When you reach the line with "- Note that" in the records below, begin transcribing exactly and continue up to and including the line with "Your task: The", leaving out every picture.

Segment Start: WORKING DATA

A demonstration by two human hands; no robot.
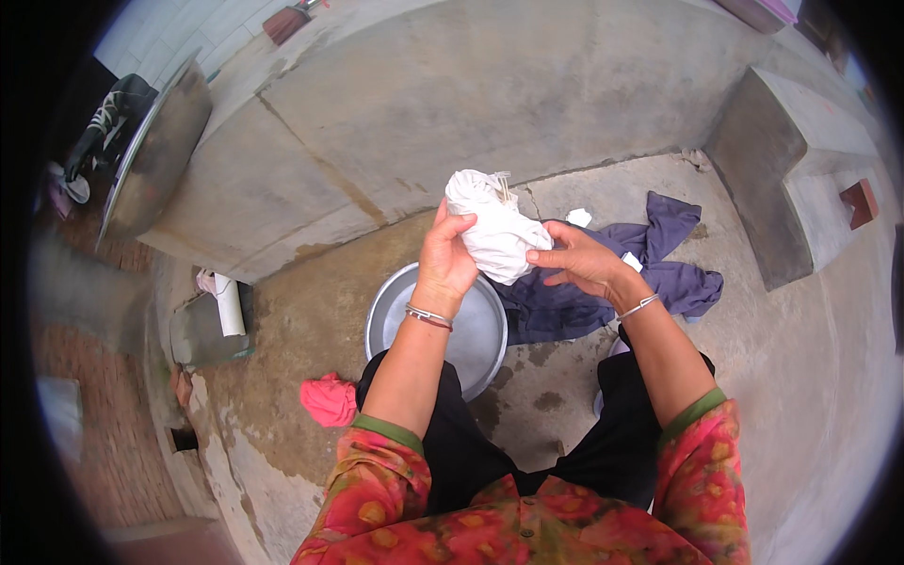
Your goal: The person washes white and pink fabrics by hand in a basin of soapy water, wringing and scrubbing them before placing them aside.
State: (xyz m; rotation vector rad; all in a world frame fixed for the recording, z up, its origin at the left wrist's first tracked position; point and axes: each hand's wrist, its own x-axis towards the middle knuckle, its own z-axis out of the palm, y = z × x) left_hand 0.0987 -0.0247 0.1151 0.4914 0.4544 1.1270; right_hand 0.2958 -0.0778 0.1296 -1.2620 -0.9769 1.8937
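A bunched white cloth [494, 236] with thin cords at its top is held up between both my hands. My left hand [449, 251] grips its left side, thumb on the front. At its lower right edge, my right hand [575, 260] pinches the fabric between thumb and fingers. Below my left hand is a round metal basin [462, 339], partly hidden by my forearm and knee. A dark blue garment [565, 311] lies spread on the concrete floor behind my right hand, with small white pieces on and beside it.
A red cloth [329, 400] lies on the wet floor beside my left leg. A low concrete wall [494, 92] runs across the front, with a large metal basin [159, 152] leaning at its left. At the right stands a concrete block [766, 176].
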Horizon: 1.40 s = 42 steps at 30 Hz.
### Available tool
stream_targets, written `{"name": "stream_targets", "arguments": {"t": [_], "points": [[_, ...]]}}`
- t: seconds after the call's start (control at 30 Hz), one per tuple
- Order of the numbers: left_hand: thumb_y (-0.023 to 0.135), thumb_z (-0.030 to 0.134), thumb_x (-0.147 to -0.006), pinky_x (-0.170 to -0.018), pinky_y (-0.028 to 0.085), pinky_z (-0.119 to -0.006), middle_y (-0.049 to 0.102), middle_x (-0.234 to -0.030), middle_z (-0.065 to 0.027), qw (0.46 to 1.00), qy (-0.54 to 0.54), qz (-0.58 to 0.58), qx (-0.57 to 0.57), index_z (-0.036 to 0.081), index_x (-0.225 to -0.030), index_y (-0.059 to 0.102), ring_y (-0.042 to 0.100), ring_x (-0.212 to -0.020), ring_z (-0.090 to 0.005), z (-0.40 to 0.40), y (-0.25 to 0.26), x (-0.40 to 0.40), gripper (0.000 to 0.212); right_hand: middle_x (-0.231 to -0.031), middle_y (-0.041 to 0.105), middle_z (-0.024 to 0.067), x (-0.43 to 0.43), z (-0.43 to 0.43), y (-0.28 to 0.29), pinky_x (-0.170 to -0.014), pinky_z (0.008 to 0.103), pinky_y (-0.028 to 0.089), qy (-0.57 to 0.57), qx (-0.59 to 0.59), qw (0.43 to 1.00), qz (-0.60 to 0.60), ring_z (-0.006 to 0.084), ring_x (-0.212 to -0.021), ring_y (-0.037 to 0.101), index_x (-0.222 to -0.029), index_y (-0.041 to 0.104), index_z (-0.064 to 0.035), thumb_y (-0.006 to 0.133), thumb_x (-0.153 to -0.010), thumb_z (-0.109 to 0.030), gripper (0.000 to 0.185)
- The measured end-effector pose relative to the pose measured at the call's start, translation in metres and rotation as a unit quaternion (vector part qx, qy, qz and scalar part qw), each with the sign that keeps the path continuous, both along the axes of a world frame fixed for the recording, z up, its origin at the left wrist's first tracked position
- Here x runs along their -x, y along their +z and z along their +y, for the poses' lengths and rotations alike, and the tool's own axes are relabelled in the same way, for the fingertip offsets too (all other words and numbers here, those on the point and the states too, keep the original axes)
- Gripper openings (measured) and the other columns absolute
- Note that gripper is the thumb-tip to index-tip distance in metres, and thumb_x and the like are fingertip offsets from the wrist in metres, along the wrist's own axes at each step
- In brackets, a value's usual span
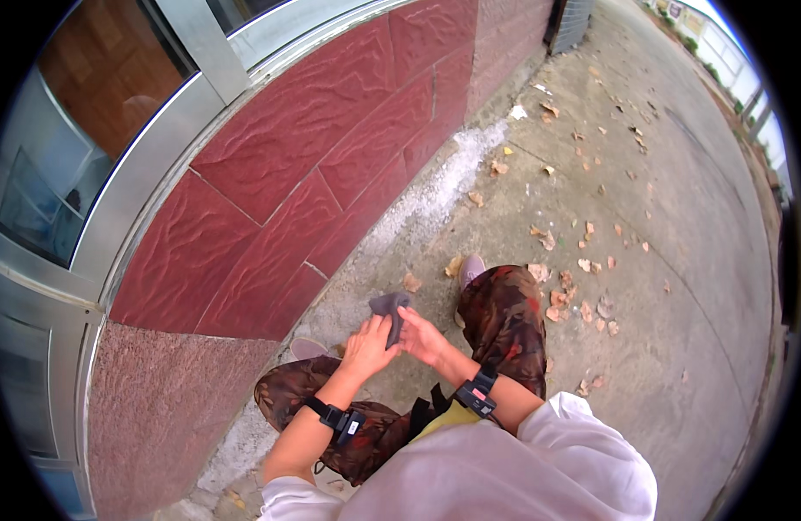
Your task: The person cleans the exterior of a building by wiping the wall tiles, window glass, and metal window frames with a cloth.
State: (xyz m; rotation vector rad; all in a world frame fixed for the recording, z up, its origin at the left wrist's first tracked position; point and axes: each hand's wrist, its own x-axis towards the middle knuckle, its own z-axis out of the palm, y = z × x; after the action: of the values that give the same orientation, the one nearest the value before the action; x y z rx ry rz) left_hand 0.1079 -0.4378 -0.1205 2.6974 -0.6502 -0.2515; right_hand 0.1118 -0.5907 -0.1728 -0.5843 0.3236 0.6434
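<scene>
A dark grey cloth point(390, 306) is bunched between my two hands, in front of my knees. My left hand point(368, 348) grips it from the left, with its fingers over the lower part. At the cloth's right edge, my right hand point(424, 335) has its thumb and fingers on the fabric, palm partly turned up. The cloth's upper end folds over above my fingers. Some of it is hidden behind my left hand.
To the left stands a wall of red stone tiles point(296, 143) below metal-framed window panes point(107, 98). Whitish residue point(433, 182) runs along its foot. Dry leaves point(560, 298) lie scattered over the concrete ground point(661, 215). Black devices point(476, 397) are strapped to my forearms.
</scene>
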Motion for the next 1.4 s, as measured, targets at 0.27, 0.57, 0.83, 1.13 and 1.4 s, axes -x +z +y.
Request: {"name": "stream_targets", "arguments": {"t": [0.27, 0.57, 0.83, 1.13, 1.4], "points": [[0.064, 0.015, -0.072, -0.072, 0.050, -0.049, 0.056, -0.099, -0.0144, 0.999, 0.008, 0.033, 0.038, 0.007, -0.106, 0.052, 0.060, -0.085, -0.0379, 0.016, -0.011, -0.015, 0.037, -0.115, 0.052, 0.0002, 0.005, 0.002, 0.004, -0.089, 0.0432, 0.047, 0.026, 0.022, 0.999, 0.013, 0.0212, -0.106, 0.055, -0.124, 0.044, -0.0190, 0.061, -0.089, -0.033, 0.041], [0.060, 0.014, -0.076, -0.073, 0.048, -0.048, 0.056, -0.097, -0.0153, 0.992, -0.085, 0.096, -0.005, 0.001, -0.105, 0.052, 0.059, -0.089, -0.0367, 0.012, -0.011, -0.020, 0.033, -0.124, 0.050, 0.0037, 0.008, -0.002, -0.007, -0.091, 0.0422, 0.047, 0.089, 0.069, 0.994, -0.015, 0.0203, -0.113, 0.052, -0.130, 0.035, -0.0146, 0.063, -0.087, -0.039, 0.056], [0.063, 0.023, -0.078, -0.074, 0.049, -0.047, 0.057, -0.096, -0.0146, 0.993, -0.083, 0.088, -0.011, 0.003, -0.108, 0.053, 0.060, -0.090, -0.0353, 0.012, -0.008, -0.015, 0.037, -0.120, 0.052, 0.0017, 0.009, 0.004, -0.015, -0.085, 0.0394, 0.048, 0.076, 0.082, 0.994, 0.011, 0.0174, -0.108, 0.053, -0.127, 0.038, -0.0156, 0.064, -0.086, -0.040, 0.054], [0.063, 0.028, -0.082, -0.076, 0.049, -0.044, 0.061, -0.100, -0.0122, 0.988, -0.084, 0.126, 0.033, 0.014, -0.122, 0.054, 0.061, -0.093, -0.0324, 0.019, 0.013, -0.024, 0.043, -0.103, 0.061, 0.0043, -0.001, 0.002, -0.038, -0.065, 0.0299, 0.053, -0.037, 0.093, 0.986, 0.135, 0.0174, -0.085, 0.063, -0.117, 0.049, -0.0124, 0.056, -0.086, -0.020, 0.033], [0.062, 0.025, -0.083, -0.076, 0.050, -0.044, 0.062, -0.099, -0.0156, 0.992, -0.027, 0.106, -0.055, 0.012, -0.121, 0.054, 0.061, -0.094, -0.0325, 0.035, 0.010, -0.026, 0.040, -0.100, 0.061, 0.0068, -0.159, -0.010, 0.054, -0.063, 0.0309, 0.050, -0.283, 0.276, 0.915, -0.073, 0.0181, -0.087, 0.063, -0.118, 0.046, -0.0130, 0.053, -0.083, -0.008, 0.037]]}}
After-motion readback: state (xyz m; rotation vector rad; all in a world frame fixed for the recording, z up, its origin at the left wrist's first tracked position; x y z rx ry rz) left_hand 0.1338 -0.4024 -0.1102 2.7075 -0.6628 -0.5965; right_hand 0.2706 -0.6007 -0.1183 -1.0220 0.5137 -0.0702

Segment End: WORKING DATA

YOUR RESPONSE:
- Note that gripper is the thumb-tip to index-tip distance in metres, and thumb_x and the like are fingertip offsets from the wrist in metres, along the wrist's own axes at each step
- In brackets, a value's usual span
Your task: The person cleans the exterior of a building by wiping the wall tiles, window glass, and metal window frames with a cloth.

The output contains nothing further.